» **What the task requires**
From the material below, return exactly the lines starting at the one that holds "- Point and" and ending at the one that holds "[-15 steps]". Pictures stay out of the answer.

» **Given material**
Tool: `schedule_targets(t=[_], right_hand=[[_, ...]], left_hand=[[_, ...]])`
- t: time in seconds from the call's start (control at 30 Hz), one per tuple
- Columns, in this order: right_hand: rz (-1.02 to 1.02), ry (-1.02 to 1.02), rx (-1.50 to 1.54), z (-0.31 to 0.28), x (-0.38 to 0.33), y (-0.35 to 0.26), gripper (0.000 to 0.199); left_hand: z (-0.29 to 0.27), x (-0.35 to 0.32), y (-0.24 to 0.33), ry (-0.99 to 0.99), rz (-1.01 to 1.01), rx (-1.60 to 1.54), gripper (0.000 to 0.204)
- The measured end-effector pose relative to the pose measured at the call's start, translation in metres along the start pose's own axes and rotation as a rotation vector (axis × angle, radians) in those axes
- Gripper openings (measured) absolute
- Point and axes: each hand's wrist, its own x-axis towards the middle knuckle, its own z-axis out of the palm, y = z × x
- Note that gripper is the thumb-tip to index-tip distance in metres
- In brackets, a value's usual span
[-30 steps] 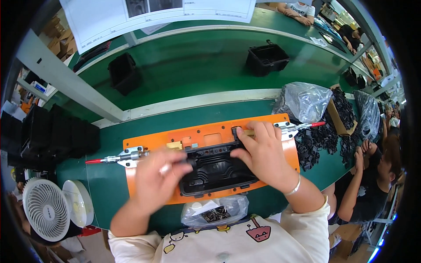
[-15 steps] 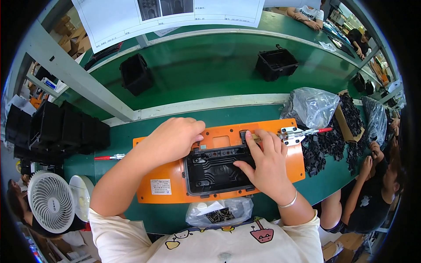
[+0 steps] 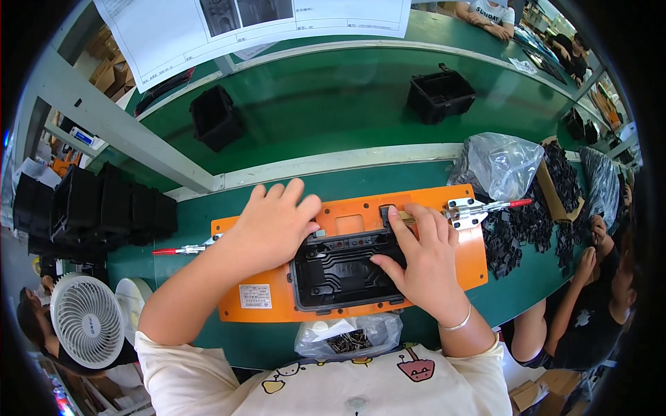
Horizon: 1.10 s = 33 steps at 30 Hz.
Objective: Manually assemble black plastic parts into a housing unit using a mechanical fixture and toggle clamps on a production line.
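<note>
- Clock positions are read from the black tray [image 3: 340,274], which is set on the orange plate [image 3: 468,256], near the edge closest to the body.
- The left hand [image 3: 274,225] is placed at 10 o'clock, its forearm slanted up from 7 o'clock; the palm is turned down, the fingers are bent and set apart, and the underside is hidden, so it cannot be told whether anything is gripped.
- The right hand [image 3: 430,260] is held at 3 o'clock with thumb and index finger spread; the index fingertip is laid on the small black clip [image 3: 386,213] at 1 o'clock.
- The tray is formed as a rounded rectangle of glossy, ribbed, plastic-looking material.
- The plate is flat, smooth and dotted with dark holes.
- A red-handled metal clamp [image 3: 466,213] is mounted at 2 o'clock.
- Small dark pins [image 3: 349,341] are contained in a crinkled clear bag [image 3: 310,344] at 6 o'clock.
</note>
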Motion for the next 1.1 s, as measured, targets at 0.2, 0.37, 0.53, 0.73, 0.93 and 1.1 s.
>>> schedule_targets(t=[0.2,0.37,0.53,0.73,0.93,1.1], right_hand=[[-0.03,-0.005,-0.143,-0.001,-0.001,-0.005,0.07],[-0.048,0.035,-0.098,0.004,-0.002,-0.001,0.07],[-0.093,0.128,0.115,-0.015,-0.015,-0.013,0.049],[-0.542,-0.484,0.28,-0.007,-0.08,-0.049,0.012],[-0.406,-0.504,0.225,0.012,-0.086,-0.054,0.01],[-0.409,-0.423,0.352,0.021,-0.093,-0.049,0.009]], left_hand=[[0.004,0.002,0.005,-0.049,-0.055,-0.051,0.028],[0.016,-0.011,0.001,0.025,-0.078,-0.22,0.034],[0.018,-0.021,0.011,0.221,-0.156,-0.074,0.04],[0.04,-0.087,0.09,0.282,0.455,-0.237,0.017],[0.07,-0.104,0.113,0.012,0.399,-0.109,0.016],[0.077,-0.104,0.107,0.081,0.403,-0.209,0.017]])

» **Solution to this task**
- Point and axes: each hand's wrist, its own x-axis towards the middle knuckle, its own z-axis out of the palm, y = z × x
- Note that gripper is the thumb-tip to index-tip distance in metres
- In brackets, a value's usual span
[-30 steps] 
[-15 steps] 

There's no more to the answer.